What you will do = Please give back word for word the lines below, from the first one through the one with "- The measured".
# # # #
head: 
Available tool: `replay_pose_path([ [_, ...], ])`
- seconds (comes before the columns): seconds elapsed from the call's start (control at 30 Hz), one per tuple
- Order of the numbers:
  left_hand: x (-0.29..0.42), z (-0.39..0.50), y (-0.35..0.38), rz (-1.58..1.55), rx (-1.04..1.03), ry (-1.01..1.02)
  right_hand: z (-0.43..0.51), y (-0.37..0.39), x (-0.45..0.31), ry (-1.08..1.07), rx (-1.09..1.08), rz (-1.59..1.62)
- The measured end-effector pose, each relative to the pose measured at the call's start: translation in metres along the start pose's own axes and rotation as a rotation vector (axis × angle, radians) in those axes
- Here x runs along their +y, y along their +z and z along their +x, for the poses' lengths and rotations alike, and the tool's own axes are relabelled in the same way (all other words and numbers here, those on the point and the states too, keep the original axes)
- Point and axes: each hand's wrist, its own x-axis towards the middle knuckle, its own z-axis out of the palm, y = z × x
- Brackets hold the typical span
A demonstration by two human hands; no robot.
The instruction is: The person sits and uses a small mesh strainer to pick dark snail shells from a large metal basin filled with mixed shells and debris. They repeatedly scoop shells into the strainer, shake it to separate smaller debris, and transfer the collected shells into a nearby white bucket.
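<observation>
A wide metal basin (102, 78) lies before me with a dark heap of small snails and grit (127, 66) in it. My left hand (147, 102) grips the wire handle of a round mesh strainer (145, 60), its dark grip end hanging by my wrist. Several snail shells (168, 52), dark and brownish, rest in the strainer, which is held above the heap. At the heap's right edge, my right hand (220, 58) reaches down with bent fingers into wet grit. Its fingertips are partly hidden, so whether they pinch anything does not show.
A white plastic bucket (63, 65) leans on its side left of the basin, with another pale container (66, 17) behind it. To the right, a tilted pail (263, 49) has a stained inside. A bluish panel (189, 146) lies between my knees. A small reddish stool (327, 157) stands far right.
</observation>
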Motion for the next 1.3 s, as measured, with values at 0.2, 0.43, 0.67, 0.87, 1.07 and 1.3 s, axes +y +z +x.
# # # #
Your response =
head: 
Available tool: `replay_pose_path([ [_, ...], ])`
- seconds (comes before the columns): seconds elapsed from the call's start (control at 30 Hz), one per tuple
- Order of the numbers:
  left_hand: x (-0.29..0.42), z (-0.39..0.50), y (-0.35..0.38), rz (-1.58..1.55), rx (-1.04..1.03), ry (-1.01..1.02)
  right_hand: z (-0.43..0.51), y (-0.37..0.39), x (-0.45..0.31), ry (-1.08..1.07), rx (-1.09..1.08), rz (-1.59..1.62)
- The measured end-effector pose, each relative to the pose measured at the call's start: translation in metres along the start pose's own axes and rotation as a rotation vector (axis × angle, radians) in those axes

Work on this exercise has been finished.